> [Work required]: For every line of the material below, check for the string "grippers" and return the line if it is there.

> [Supplied material]:

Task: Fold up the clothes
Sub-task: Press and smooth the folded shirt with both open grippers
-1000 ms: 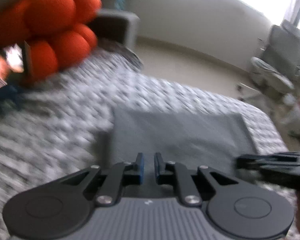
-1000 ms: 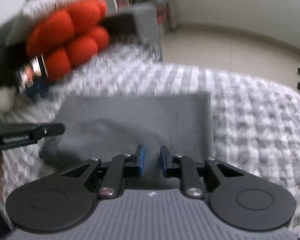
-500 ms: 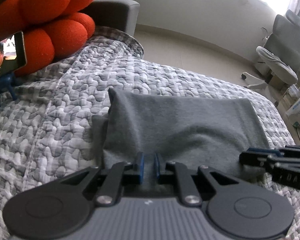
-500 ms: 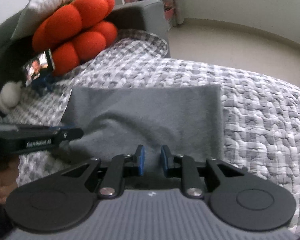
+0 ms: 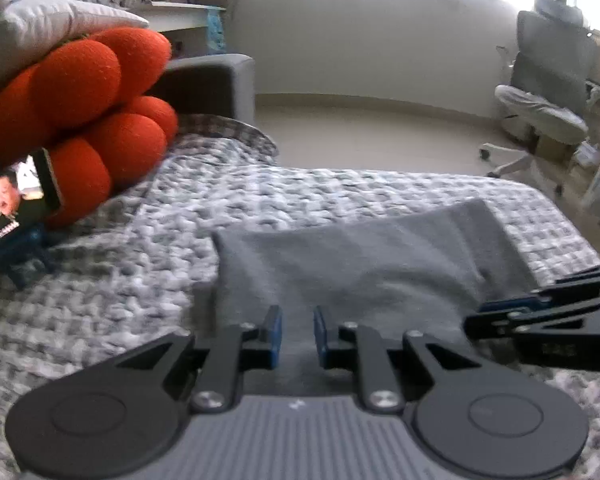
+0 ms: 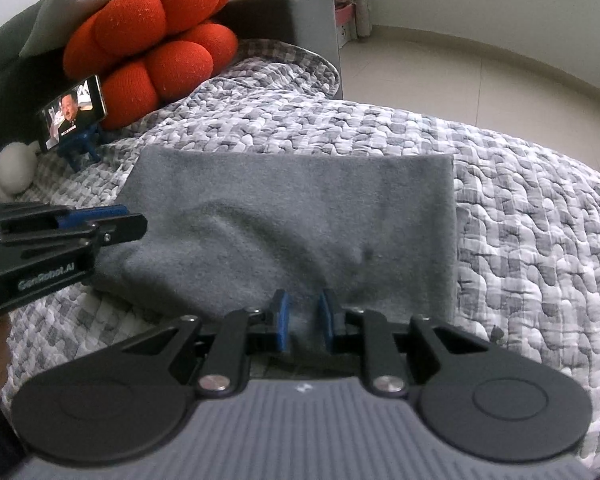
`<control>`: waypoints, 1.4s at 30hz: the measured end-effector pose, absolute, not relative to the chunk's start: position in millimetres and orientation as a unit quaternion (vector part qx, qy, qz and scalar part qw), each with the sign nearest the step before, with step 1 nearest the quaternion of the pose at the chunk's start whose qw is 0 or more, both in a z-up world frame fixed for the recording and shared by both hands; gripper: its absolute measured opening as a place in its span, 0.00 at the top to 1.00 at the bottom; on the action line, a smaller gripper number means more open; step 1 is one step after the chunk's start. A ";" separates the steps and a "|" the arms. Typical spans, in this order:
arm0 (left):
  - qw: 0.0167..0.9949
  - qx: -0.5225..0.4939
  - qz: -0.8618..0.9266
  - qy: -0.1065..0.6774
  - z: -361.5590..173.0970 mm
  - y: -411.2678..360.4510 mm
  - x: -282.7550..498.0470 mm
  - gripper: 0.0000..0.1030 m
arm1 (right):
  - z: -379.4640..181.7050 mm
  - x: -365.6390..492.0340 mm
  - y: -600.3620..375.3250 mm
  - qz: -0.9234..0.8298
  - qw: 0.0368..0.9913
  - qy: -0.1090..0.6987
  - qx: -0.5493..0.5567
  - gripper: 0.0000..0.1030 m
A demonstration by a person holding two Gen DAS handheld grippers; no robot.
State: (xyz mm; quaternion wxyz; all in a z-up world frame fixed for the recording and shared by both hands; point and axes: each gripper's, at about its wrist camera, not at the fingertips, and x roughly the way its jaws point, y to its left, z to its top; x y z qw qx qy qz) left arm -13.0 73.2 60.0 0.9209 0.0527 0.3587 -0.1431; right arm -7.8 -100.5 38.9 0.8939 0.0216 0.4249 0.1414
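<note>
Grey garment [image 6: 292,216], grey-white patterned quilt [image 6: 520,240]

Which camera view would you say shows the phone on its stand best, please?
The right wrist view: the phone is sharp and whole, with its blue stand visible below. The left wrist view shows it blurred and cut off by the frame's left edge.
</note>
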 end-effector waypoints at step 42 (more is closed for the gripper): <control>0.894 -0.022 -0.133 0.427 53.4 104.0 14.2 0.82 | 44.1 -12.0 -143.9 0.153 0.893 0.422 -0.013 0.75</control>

> [Response below]:
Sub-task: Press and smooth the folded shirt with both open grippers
A demonstration by a person holding two Gen DAS handheld grippers; no robot.

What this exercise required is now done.